Iatrogenic injury during surgical procedures for lateral epicondylitis has also been implicated in the development of secondary instability. Morrey reported 13 cases of failed surgical treatment for lateral epicondylitis, in which three patients developed instability as a consequence of surgery [28]. In contrast, most series of arthroscopic procedures have not reported postoperative instability. In our cohort, three patients had a history of prior surgery, but no definitive correlation between surgical history and instability was observed. It is plausible that instability arises from a combination of factors, including iatrogenic LCL injury and repeated corticosteroid exposure. In such cases, instability-related pain may contribute to resistance to conservative treatment. Consistent with this notion, in our study the stable group underwent arthroscopic ECRB release and drilling, whereas the unstable group required open debridement with RCL repair.
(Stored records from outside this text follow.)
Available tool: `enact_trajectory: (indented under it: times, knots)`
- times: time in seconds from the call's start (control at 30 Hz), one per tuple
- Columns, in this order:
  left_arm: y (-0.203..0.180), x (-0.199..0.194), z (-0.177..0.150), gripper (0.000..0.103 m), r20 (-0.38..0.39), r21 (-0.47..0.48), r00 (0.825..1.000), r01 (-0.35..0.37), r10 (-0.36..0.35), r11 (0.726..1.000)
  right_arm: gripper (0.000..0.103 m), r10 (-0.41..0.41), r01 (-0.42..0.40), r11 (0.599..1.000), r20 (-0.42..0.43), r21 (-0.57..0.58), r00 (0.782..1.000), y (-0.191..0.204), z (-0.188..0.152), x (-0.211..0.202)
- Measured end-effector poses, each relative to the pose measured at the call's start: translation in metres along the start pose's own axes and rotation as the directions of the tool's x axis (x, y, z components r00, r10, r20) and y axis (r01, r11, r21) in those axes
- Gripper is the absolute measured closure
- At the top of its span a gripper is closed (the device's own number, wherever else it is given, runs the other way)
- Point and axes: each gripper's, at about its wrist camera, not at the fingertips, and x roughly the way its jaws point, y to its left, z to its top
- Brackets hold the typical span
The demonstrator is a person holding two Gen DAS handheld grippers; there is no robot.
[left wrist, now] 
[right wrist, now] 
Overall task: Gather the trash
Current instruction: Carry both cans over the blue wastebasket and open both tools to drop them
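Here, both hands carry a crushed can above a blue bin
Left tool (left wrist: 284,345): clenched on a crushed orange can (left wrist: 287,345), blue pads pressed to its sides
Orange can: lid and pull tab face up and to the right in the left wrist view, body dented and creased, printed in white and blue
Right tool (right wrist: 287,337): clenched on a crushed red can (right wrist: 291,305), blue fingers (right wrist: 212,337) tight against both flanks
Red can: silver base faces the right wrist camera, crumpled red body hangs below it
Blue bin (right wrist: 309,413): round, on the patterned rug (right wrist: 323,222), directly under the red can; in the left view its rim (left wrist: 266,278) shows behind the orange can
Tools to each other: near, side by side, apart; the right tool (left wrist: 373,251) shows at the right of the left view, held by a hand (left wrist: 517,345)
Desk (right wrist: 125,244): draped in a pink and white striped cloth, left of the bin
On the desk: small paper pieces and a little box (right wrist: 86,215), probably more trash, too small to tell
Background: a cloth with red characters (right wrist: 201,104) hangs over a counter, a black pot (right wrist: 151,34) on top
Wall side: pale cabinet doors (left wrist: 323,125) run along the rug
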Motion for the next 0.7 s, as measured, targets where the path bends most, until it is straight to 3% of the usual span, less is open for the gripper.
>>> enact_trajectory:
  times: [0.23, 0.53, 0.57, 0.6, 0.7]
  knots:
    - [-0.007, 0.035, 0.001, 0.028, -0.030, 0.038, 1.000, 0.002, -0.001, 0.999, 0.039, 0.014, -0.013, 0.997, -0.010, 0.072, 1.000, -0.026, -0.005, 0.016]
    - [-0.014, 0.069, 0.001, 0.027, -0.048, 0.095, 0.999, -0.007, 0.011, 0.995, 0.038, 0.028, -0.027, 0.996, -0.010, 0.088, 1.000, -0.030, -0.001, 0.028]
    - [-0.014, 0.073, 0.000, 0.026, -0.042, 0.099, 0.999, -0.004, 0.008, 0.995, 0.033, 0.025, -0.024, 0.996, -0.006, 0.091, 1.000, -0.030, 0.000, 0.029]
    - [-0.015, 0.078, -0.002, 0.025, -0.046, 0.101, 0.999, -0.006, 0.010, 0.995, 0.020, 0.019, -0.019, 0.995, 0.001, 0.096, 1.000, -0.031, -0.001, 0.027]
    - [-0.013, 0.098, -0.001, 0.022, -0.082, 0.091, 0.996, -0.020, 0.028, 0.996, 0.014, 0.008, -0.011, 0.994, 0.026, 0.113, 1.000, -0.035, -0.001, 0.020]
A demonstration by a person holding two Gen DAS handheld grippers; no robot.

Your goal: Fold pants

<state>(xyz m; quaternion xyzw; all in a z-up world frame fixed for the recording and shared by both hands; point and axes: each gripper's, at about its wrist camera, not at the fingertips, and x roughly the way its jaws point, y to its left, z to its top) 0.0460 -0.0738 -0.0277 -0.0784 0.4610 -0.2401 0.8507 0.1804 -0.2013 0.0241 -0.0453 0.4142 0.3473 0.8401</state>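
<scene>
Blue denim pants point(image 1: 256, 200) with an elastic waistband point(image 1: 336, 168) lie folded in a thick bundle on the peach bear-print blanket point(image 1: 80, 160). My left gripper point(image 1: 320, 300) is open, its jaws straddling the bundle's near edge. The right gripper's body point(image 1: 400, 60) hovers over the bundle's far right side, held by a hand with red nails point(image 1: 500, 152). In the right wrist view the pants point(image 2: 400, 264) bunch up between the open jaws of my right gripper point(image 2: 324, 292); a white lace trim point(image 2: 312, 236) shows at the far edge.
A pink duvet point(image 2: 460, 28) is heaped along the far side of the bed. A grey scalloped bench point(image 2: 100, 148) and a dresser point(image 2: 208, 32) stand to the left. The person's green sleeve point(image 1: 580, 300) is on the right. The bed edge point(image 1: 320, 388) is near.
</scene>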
The present study has several limitations. First, it was a retrospective case series, inherently subject to potential bias. Second, the sample size was small and heterogeneous, limiting statistical power. Third, potential confounding factors—including differences in age, number of steroid injections, and surgical history—may have influenced outcomes. In addition, the classification of stable versus unstable groups relied partly on the operating surgeon’s interpretation of physical examination and imaging findings, introducing an element of subjectivity. Future research should seek to define biomechanical thresholds by which repeated corticosteroid exposure produces functional ligament insufficiency. Prospective correlation between advanced imaging modalities and intraoperative findings may also facilitate earlier recognition of SMILE in patients with lateral elbow pathology. Furthermore, the development of a standardized clinical scoring system incorporating MRI, stress testing, and injection history could provide a more objective framework for stratifying patients and guiding surgical decision-making.

4. Conclusions

Favorable clinical outcomes were defined as improvements compared to preoperative baseline scores. Recalcitrant lateral epicondylitis cases should be carefully checked to see if there is an accompanying instability, in which case repair of the radial collateral ligament should be considered. Simultaneous surgical treatment with open debridement and ligament repair provides satisfactory pain relief and functional impairment in refractory lateral epicondylitis with radial collateral ligament injury, especially with multiple steroid injection history or previous surgeries on the lateral epicondyle area.